Cross-boundary human impacts compromise the Serengeti-Mara ecosystem
We know that human population growth is the single most important threat to the Serengeti ecosystem. Now a team of scientists has revealed an important aspect of this, not just on the ecosystem’s margins, where one would expect change, but at the very center of the ecosystem. They found human activity has affected grass cover, soils, beneficial natural fires, and the overall risk from climate change. The impact on the Masai Mara Reserve in Kenya has been especially dramatic, greatly reducing the size of the migrating wildebeest herds into this area.
Summary of the Study
"Protected areas provide major benefits for humans in the form of ecosystem services, but landscape degradation by human activity at their edges may compromise their ecological functioning.
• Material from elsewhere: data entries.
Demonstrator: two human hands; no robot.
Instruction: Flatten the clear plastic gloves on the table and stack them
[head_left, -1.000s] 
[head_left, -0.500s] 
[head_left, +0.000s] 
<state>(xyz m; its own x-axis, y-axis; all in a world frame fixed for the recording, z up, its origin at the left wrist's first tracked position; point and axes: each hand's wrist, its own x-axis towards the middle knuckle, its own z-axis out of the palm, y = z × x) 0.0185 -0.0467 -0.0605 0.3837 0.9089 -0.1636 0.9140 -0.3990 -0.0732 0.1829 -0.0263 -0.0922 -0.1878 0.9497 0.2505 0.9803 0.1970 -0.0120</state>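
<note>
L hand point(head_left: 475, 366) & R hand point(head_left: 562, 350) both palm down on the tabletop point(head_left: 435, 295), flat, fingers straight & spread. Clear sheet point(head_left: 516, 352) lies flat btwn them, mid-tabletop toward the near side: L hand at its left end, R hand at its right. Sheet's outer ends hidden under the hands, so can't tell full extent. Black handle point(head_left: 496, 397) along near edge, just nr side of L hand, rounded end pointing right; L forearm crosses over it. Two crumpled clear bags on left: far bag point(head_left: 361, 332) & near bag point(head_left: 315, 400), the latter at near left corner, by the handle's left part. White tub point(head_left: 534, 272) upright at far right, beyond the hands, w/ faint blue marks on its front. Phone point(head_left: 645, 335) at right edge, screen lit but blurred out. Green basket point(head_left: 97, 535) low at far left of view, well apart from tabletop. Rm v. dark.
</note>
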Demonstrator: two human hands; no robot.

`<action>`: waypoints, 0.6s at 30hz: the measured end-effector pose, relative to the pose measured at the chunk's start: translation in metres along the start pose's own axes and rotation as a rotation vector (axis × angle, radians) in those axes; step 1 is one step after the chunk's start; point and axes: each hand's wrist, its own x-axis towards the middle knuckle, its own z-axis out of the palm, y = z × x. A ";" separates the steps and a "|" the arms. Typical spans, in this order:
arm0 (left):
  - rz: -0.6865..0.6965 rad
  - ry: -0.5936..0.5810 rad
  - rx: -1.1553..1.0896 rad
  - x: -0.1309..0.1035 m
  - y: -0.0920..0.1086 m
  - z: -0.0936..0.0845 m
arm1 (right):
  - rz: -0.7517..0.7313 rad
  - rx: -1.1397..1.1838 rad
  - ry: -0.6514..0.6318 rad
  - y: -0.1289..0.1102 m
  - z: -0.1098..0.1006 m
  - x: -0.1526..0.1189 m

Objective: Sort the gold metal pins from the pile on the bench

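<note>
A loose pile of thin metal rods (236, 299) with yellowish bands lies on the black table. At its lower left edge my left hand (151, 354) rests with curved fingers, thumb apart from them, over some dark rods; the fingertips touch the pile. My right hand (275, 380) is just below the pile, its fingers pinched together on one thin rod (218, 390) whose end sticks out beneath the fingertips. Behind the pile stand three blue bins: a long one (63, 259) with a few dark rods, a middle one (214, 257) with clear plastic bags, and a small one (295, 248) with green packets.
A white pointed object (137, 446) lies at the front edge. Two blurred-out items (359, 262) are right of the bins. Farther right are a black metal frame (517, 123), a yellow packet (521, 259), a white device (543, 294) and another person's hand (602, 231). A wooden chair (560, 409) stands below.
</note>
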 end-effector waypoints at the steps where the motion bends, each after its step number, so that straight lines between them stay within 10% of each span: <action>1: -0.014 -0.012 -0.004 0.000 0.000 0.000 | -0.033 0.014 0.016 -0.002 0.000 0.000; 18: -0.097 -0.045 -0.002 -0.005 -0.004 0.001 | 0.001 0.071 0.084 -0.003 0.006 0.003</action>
Using multiple lines of evidence from 40 years of research in the Serengeti-Mara ecosystem, we find that such edge degradation has effectively “squeezed” wildlife into the core protected area and has altered the ecosystem’s dynamics even within this 40,000-square-kilometer ecosystem. This spatial cascade reduced resilience in the core and was mediated by the movement of grazers, which reduced grass fuel and fires, weakened the capacity of soils to sequester nutrients and carbon, and decreased the responsiveness of primary production to rainfall. Similar effects in other protected ecosystems worldwide may require rethinking of natural resource management outside protected area."